→ Exercise description
Retype the records below from their first line through the line containing "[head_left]", and include nothing else.

→ Entries provided
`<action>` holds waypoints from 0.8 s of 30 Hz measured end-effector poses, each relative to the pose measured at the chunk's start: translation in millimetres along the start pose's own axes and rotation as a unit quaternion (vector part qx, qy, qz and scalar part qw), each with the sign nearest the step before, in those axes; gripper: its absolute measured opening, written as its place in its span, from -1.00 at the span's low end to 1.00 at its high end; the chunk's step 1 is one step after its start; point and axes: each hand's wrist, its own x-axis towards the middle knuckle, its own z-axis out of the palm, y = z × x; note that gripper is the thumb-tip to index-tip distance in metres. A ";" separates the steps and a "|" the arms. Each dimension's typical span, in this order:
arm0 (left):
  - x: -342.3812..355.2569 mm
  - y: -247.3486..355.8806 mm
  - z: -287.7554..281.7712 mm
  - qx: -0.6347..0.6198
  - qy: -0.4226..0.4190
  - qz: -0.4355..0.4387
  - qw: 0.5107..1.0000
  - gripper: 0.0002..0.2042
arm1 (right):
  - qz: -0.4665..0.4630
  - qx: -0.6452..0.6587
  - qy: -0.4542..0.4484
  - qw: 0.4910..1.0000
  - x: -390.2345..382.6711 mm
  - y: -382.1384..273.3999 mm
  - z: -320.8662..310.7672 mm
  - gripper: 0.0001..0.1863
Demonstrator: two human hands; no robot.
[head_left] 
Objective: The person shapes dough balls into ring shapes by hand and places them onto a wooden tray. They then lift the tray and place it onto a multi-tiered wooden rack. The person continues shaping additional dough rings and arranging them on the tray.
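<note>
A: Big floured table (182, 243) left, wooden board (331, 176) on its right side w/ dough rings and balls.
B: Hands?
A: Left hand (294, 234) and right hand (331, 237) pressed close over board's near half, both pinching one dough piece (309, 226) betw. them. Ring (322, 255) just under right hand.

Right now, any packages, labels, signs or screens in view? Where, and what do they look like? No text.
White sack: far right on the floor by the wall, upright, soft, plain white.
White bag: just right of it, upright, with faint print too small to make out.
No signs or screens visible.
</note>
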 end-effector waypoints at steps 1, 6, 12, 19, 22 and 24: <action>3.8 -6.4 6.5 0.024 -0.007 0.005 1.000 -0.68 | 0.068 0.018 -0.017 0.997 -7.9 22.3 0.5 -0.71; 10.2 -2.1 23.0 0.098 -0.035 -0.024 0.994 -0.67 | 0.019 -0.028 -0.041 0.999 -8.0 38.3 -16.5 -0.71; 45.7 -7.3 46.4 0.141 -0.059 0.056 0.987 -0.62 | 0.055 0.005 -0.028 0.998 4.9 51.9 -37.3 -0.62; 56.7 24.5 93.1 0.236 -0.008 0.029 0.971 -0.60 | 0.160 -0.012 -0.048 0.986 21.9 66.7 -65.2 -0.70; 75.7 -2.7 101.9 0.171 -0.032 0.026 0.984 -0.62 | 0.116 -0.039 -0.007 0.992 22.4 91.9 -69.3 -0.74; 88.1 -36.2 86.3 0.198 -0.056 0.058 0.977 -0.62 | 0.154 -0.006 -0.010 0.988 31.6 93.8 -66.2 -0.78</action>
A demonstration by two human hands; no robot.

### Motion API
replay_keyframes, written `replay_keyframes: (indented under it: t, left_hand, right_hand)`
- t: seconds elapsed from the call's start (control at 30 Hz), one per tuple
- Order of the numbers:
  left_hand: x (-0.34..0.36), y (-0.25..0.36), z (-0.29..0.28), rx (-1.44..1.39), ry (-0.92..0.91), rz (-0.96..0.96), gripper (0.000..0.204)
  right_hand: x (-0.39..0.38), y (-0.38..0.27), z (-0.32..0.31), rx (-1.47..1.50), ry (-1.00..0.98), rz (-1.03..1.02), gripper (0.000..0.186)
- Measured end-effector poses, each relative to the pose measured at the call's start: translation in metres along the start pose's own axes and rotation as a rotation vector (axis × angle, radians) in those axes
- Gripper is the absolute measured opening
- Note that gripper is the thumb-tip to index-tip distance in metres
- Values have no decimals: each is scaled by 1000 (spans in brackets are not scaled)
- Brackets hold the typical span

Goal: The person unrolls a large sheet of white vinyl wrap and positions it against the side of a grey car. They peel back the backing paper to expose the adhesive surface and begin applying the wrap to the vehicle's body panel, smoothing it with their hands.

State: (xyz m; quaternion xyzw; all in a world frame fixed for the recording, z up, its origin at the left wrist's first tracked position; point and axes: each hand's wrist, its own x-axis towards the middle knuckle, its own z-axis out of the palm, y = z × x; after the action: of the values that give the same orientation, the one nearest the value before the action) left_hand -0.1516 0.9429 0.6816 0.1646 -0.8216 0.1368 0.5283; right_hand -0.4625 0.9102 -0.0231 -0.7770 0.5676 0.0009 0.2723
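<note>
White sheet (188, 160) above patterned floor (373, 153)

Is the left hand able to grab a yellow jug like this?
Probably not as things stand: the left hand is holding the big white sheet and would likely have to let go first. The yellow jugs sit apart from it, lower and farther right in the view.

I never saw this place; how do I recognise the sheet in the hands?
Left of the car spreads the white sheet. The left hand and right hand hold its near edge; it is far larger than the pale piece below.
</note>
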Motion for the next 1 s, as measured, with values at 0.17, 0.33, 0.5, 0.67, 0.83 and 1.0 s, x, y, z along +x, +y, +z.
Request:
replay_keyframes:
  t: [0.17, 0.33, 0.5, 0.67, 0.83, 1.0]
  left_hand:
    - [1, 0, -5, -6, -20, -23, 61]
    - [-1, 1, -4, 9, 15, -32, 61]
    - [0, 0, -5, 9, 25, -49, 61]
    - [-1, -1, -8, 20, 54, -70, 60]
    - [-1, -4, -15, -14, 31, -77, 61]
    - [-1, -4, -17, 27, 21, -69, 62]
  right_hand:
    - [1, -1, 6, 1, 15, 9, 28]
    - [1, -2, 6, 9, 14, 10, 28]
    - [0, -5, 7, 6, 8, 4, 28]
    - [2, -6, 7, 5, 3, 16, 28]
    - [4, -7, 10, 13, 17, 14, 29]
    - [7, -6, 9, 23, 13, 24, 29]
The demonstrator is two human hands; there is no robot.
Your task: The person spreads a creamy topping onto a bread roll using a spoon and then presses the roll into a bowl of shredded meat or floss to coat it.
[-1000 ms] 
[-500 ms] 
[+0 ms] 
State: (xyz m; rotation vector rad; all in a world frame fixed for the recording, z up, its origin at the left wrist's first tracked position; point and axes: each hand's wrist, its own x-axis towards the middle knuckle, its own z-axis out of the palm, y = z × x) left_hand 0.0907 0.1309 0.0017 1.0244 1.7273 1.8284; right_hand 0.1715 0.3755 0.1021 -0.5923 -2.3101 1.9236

→ The completed task
`<action>` holds waypoints from 0.8 s of 30 Hz measured end-effector poses, each relative to the pose measured at the chunk's start: translation in millimetres along the start pose's own axes and rotation as a unit quaternion (vector part qx, qy, qz and scalar part qw), each with the sign nearest the step before, in those axes; gripper: its absolute measured opening, written as its place in its span, from -1.00 at the span's low end to 1.00 at its high end; the chunk's step 1 is one step after its start; point and axes: each hand's wrist, its own x-axis towards the middle knuckle, its own z-axis out of the palm, y = z × x; note that gripper is the thumb-tip to index-tip distance in metres. A ";" separates the steps and a "|" the arms. Each dimension's typical span, in this order:
arm0 (left):
  - x: -342.3812..355.2569 mm
  - y: -247.3486..355.8806 mm
  - z: -287.7554..281.7712 mm
  - qx: -0.6347..0.6198
  - qy: -0.4226..0.4190
  - qz: -0.4355..0.4387
  - qw: 0.5107..1.0000
  - gripper: 0.0002..0.2042
arm1 (right):
  - qz: -0.4665..0.4630
  - qx: -0.6452..0.6587
  - qy: -0.4542..0.4484
  - qw: 0.4910..1.0000
  - x: -390.2345..382.6711 mm
  - y: -382.1384..273.3999 mm
  - z: -320.8662..310.7672 mm
  - gripper: 0.0001..0.1863
Demonstrator: two human hands; no robot.
[head_left] 

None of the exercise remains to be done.